FIGS. 1A, 1B, and 1C provide illustrations to assist in defining terms used in the text of this disclosure. The figures show schematically arrangements of tubes and plate fins that may be encountered in plate fin and tube type heat exchangers. FIG. 1A shows a number of tubes 01 arranged in a single row 02 and passing through stacked fins 03, each of which has a single row of holes to accommodate the single row of tubes. This is the arrangement of tubes and fins in a single row tube, single row plate fin type plate fin and tube heat exchanger. FIG. 1B depicts a number of tubes 01 arranged in two rows 02. Each of plate fins 03 has a single row of holes so that two stacks of plate fins are required for the two rows of tubes. This is the arrangement of tubes and fins in a multiple row tube, single row plate fin type plate fin and tube heat exchanger. FIG. 1C depicts a number of tubes 01 arranged in two rows 02. Each multiple row plate fin 04 has two rows of holes to accommodate the two rows of tubes so that only a single stack of plate fins is required for the two rows of tubes. This is the arrangement of tubes and fins in a multiple row tube, multiple row plate fin type of plate fin and tube heat exchanger.
In manufacturing a typical plate fin and tube heat exchanger, such as may be used in an air conditioning or refrigeration system or in an engine cooling system, U-shaped or hairpin tubes are inserted into holes in the fins and tubesheets until the open ends of the hairpin tubes protrude beyond one of the tubesheets.
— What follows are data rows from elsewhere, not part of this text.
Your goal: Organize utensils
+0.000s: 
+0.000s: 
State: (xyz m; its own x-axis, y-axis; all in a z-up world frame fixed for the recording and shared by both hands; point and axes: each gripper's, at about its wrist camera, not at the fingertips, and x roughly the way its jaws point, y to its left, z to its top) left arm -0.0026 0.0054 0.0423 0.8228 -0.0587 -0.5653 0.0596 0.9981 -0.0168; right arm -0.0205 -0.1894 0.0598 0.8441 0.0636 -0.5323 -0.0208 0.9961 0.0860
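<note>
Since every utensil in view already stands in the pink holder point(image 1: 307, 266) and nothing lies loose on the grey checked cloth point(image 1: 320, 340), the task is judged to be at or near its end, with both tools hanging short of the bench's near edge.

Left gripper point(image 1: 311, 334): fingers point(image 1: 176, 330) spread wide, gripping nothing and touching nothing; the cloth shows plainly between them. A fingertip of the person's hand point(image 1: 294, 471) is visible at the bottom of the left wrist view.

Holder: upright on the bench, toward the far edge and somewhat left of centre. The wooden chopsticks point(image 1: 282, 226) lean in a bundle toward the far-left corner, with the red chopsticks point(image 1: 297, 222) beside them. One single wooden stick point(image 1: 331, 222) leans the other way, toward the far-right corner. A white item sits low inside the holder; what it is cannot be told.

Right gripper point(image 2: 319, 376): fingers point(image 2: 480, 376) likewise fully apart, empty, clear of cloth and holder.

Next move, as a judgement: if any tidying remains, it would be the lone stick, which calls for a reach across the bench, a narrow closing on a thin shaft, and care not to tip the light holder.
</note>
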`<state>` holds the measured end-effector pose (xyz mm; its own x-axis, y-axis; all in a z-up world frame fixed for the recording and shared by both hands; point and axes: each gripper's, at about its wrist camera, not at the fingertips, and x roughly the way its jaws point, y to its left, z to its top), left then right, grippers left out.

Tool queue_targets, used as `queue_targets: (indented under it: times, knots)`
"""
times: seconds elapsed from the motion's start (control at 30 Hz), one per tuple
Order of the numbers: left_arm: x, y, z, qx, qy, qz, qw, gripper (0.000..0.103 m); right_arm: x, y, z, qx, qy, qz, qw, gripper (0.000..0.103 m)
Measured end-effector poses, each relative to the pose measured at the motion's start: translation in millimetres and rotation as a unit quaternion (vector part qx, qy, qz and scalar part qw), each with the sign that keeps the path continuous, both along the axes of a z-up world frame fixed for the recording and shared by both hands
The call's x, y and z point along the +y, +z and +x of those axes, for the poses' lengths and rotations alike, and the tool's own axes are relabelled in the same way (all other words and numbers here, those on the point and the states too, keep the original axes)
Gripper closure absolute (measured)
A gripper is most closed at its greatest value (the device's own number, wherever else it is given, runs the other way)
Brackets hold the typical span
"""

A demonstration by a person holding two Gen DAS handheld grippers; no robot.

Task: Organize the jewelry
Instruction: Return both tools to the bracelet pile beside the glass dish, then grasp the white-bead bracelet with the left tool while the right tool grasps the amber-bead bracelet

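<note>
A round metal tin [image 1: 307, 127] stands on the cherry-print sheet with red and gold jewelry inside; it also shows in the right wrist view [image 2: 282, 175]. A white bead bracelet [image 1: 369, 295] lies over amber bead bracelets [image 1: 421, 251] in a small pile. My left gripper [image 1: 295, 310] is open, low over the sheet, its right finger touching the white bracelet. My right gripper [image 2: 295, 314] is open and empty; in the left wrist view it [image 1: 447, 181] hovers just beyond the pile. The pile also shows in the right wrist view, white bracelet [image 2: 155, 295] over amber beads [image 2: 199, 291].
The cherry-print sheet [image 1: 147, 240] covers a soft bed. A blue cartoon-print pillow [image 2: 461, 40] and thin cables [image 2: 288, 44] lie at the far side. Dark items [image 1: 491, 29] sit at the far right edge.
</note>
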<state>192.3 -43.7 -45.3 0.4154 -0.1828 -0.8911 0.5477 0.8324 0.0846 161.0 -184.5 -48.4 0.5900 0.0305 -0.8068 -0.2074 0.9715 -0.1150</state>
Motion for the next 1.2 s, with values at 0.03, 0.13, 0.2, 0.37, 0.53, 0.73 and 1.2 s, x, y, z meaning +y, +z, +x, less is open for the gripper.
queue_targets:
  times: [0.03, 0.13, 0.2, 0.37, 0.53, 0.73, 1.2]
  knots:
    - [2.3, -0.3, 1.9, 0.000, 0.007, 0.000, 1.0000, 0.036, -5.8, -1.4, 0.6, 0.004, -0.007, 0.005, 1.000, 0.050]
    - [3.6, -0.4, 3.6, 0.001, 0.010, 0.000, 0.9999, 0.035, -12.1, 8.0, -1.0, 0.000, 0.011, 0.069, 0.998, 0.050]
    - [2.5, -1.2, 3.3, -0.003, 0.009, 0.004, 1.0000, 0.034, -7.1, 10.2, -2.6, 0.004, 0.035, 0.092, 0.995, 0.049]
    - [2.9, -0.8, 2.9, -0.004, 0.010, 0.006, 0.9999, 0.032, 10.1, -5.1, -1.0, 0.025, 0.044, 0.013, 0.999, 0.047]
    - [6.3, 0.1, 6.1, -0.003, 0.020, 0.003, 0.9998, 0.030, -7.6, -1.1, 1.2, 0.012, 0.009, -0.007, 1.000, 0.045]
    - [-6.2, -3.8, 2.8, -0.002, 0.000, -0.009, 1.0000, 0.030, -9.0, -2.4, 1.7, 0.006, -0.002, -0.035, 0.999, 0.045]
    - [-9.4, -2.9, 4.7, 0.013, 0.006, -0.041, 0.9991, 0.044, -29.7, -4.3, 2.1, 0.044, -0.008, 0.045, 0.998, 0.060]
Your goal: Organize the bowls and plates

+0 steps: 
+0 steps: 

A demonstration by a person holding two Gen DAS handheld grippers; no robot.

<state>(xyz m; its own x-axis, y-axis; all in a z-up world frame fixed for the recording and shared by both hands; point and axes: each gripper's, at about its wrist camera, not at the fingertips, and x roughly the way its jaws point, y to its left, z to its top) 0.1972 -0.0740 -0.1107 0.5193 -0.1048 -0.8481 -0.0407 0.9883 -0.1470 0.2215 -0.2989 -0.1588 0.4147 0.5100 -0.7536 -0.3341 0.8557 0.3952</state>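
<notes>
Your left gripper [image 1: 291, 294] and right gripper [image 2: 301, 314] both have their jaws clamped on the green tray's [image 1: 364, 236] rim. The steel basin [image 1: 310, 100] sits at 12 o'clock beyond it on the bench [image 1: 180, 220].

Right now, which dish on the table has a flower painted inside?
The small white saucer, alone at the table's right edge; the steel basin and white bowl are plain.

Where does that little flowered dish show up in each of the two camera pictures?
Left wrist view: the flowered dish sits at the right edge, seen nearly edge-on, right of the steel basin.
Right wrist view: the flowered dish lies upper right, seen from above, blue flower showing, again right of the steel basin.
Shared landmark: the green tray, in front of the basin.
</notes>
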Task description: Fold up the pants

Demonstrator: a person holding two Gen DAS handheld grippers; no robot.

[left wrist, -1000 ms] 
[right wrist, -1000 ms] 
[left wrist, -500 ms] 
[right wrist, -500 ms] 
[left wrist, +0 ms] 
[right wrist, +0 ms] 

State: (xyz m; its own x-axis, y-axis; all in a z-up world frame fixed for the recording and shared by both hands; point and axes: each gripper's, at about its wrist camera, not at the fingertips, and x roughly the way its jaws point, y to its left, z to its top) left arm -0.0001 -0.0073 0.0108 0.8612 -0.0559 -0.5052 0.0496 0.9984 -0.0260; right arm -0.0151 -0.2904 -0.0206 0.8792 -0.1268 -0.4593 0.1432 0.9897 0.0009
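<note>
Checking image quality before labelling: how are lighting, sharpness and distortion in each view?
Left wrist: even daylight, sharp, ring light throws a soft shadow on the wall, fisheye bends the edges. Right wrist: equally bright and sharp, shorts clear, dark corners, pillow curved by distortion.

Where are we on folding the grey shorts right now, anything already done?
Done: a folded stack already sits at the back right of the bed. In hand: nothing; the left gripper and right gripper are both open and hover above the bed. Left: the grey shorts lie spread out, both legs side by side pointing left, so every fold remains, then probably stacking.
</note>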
The walls of the tubes are then expanded radially, using a tube expander, to make firm contact between the fins and the tubes and tubesheets to ensure good heat transfer and structural strength and rigidity. The open ends of the hairpin tube legs are also expanded radially to a greater diameter than the remainder of the tube to form a bell or socket. Short U-tubes, or return bends, nipple connections from a header or a combination of return bends and header nipples are then inserted into the belled ends and secured by a suitable process such as welding, brazing or soldering to form a closed fluid flow path or paths through the heat exchanger. Some plate fin and tube heat exchangers may not use hairpin tubes but are comprised of single tubes each making a single pass through the plate fin stack. This may be the case, for example, when it is desired to have a relatively large number of separate flow paths, or circuits, through the heat exchanger.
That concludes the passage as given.